> _What the task requires_
A single number is wanted: how many lines of the data include the string "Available".

[Given entries Boundary: Start]

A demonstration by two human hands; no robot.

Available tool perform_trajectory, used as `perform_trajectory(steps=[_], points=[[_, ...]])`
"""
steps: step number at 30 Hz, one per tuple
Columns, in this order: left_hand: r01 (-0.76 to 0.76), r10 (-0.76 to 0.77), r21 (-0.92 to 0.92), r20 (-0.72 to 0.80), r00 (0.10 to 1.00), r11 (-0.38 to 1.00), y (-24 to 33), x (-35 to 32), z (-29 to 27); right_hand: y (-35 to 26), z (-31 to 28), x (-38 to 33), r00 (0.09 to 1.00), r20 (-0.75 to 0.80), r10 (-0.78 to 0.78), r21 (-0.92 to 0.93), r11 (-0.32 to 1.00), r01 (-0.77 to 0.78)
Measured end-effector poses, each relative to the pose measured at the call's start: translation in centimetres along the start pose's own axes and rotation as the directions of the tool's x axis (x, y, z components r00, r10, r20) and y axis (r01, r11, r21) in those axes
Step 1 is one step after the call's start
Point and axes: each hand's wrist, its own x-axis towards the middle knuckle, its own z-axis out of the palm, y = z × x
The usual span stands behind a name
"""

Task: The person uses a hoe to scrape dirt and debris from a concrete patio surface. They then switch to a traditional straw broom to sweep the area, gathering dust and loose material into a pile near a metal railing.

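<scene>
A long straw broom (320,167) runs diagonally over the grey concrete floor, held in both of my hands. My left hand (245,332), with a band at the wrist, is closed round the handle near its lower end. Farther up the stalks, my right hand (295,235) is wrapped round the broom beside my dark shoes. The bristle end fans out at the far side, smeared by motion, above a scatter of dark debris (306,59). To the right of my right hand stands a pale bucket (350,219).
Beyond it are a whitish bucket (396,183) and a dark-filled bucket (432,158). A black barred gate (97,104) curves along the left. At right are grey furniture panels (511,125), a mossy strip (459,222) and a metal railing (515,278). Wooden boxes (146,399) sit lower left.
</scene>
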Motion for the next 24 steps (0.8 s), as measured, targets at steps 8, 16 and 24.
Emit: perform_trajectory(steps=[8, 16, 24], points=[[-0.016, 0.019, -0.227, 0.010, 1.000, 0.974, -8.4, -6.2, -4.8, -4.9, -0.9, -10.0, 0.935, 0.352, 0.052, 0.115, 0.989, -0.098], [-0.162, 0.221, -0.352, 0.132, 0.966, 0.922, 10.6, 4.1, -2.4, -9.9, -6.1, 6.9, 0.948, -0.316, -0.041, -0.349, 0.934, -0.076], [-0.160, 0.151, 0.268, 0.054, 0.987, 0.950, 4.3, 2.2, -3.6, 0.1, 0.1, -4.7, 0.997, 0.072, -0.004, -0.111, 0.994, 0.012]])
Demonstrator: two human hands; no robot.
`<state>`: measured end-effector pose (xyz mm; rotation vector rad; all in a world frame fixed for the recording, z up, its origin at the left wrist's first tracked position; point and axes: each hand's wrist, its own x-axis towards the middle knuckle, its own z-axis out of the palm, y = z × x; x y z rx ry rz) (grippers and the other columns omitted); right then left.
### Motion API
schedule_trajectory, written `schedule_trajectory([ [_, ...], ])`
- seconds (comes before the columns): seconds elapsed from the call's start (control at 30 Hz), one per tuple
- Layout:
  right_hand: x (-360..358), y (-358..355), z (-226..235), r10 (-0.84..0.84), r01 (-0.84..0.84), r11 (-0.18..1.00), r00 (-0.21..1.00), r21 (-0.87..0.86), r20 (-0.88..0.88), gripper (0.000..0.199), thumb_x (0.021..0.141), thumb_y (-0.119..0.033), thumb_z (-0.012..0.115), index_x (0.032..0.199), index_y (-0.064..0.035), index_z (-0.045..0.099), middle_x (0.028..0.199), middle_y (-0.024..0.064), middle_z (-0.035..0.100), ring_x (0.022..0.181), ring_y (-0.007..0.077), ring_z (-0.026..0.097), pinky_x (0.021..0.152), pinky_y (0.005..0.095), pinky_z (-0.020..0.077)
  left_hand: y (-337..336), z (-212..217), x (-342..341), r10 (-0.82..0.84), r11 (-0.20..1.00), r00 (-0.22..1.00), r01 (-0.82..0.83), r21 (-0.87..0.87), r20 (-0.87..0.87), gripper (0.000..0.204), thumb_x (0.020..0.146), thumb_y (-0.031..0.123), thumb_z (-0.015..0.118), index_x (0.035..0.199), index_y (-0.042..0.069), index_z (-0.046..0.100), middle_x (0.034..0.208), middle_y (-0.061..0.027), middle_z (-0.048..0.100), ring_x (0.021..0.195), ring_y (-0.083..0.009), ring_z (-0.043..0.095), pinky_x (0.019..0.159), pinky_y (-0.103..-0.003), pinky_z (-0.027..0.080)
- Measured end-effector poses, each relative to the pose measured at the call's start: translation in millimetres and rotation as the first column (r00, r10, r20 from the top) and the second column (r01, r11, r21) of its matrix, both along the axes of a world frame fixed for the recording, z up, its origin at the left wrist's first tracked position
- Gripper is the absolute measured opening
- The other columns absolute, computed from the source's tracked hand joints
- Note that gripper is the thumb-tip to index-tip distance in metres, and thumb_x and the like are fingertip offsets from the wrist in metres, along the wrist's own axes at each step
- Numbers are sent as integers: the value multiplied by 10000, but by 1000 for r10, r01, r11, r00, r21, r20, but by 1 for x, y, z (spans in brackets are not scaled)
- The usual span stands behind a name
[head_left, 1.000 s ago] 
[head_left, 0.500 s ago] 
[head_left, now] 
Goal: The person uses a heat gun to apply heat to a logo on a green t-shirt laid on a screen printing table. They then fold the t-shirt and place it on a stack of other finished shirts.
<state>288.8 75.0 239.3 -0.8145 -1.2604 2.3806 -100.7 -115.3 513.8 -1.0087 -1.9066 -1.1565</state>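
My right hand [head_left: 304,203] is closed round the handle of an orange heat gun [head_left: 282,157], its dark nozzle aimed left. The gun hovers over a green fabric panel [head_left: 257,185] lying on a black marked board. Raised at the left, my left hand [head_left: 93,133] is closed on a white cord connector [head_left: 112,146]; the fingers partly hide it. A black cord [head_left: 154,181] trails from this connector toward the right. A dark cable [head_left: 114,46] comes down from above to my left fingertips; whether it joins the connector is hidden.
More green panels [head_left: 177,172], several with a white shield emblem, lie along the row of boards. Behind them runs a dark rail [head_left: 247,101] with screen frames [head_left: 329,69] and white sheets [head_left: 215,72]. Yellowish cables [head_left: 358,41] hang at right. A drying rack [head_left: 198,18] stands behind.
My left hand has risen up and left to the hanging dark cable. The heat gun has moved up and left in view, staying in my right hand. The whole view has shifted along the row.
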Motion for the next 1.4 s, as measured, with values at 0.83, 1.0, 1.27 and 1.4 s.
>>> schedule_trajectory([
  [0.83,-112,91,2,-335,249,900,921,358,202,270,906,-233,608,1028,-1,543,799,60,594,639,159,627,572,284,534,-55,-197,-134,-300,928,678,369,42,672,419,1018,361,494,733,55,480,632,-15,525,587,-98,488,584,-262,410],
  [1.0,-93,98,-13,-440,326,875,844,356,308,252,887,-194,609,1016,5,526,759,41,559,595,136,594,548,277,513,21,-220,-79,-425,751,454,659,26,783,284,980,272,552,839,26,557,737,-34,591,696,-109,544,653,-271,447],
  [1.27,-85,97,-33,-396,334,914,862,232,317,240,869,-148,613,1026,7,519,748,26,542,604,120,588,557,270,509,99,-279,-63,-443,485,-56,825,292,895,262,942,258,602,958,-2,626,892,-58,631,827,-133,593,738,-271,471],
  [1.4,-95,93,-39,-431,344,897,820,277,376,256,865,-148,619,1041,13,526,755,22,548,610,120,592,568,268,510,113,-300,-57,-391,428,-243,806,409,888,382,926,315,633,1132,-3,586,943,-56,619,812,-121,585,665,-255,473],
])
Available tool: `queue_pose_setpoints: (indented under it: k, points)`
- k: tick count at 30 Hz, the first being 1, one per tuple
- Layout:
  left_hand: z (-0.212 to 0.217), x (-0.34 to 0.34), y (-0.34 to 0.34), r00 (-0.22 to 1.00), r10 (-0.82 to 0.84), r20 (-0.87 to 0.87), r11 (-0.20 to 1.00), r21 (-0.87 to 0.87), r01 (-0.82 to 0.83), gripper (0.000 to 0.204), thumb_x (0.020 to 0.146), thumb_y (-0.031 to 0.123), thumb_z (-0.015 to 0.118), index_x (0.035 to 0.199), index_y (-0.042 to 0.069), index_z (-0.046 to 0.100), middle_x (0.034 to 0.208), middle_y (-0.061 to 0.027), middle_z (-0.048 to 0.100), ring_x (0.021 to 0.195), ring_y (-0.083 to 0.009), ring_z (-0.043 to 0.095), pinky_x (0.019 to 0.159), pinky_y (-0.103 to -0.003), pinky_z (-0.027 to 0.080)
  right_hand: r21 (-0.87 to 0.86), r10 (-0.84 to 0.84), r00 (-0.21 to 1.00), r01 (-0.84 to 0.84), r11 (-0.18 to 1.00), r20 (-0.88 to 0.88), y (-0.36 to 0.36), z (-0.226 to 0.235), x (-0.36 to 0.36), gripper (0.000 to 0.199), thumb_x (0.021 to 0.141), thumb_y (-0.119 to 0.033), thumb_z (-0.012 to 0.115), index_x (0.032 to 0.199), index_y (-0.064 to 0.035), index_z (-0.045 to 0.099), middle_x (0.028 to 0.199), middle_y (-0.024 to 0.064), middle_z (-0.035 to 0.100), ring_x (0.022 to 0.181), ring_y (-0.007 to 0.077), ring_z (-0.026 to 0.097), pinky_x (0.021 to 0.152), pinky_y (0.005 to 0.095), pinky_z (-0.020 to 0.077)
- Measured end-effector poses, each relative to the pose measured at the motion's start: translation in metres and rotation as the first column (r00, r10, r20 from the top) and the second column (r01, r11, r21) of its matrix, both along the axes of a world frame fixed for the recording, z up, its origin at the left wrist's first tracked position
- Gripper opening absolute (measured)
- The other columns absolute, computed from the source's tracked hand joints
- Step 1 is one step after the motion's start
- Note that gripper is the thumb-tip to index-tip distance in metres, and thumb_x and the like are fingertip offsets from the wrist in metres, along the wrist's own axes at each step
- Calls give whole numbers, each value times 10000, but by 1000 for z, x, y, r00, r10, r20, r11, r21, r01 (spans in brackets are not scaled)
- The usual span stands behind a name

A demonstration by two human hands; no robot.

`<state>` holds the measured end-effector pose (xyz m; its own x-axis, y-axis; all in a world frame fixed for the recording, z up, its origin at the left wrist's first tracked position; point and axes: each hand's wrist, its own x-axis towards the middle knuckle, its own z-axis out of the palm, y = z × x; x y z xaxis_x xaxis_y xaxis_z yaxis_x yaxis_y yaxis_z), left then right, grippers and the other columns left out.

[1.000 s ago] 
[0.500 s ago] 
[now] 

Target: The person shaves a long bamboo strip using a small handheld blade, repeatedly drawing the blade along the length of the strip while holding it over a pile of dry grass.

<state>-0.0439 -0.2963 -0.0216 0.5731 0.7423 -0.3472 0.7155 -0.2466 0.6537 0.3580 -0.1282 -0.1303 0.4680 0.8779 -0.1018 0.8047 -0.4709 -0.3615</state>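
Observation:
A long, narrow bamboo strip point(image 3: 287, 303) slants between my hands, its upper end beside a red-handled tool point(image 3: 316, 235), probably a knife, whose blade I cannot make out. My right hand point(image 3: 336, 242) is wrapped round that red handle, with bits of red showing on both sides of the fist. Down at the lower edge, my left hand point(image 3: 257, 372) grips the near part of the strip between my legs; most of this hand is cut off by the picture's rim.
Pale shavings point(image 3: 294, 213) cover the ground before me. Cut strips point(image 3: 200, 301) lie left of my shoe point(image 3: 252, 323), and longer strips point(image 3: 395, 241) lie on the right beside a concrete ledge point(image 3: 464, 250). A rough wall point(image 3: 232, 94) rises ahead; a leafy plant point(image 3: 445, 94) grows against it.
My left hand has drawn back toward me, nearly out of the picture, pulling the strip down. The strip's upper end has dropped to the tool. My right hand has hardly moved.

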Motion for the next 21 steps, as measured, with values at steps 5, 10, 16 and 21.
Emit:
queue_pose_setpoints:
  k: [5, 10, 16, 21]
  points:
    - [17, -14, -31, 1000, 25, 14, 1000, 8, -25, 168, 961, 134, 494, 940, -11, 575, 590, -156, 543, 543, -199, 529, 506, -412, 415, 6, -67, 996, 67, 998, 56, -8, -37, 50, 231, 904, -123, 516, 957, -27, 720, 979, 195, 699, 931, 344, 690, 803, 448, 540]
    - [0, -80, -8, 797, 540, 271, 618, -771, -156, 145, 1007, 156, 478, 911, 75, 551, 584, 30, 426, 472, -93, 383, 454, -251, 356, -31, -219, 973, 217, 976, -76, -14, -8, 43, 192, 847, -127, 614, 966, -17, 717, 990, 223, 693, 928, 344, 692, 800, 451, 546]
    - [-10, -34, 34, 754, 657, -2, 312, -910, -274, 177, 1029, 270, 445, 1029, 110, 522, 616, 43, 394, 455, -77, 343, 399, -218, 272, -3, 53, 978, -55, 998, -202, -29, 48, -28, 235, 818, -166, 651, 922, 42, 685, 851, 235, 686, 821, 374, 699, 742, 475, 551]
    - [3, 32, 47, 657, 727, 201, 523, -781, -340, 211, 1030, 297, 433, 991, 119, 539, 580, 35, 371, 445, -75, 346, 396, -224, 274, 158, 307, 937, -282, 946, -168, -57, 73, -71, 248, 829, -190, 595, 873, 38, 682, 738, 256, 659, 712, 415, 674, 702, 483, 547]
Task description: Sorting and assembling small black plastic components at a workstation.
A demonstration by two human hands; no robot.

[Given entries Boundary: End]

> _Solved exercise_
2